In the case of casual games, this is apparent from their increased focus on having actual gameplay. Click-and-wait games such as Farmville, as well as titles like Mafia Wars that limit the amount one can do per period with a resource that must be expended simply to play, are becoming a relic of the past. Even the most basic phone games seem more about interaction than before, even if those actual interactions remain simple swipes and taps.

That said, casual games largely remain about abstraction and repetition. Since they aren’t really about tremendous chunks of time investment, but smaller such investments that, in some cases, contribute to a larger form of progress over time, the gameplay itself isn’t going to be tremendously involved and lends itself to random generation. Temple Run never ends; it just increases in speed and introduces more dangerous traps with each twist and turn of the path. Jetpack Joyride mixes this with randomized achievements, which can result in tremendous influxes of currency for use in the game’s shop (in turn allowing for increased visual variety and an enhanced gameplay experience).

Traditional, or “hardcore,” games have occasionally involved procedural content, but titles like The Binding of Isaac. There, the game itself takes maybe an hour to play through, but each completion nets new additions to the experience. Deeper levels unlock, new characters become playable, and even the story is unveiled in greater detail. In a way, it reminds me of Breath of Fire: Dragon Quarter. Death in that game resulted in the choice of either returning to the most recent save point or starting over with increased statistics. Starting over after building up one’s characters would also trigger new sequences that wouldn’t otherwise be available.

The Casual Bleed

Corpse Party: Book of Shadows involves this, too. A visual novel combined with an adventure game, it separates the game into chapters that take a little over an hour to complete correctly, but also feature many incorrect endings. These bad endings are necessary to open up the game’s hidden chapter. Among even this variety, the fifth chapter is unique: until one has played it once to its true ending, certain scenes in it are unavailable.
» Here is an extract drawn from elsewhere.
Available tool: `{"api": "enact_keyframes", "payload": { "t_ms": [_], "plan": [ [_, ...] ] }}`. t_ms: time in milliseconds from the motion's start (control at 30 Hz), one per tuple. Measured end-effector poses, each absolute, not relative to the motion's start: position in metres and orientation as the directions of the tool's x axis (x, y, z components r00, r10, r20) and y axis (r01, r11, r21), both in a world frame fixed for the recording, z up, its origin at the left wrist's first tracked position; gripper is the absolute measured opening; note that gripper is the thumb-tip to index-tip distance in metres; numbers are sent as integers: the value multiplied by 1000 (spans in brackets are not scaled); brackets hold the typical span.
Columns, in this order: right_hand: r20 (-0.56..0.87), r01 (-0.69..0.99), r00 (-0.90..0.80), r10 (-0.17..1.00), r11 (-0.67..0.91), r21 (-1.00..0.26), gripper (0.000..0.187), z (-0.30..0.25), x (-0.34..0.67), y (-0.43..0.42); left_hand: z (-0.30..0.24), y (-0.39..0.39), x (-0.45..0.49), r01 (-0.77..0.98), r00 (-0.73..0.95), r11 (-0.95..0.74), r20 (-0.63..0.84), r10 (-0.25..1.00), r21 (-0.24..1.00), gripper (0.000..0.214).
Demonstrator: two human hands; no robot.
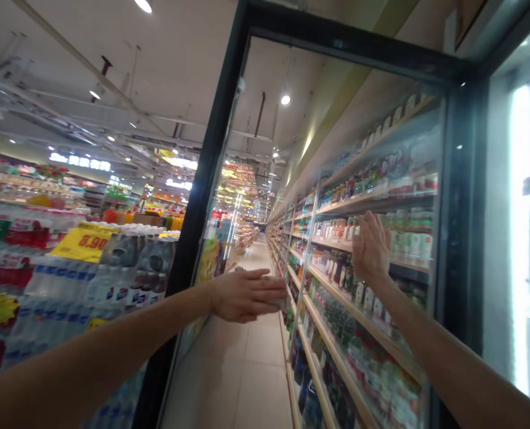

The casual gaming bleed goes deeper than just that, though. For a long time, the complaint has been that games today are getting “easier,” but, partly because they’re more interconnected (due to always-on online components and attachments to social networks), the purpose of single-player gameplay itself has shifted. This shift is also due to an increasing respect for games as a storytelling and artistic medium, but today’s games are more about “experiences” than those of the past.

When you have an “experience,” though, challenging gameplay mechanics can actually provide a barrier to entry. If the player doesn’t have to “work” for their reward at all, though, there’s no reason for the experience to be a game, and there isn’t likely to be any interest among the broader player base. Casual games have been experimenting for years now with elements of a nearly bygone era. They’re puzzle games, light strategy titles, endless platformers, abstracted to make them “bite-sized.”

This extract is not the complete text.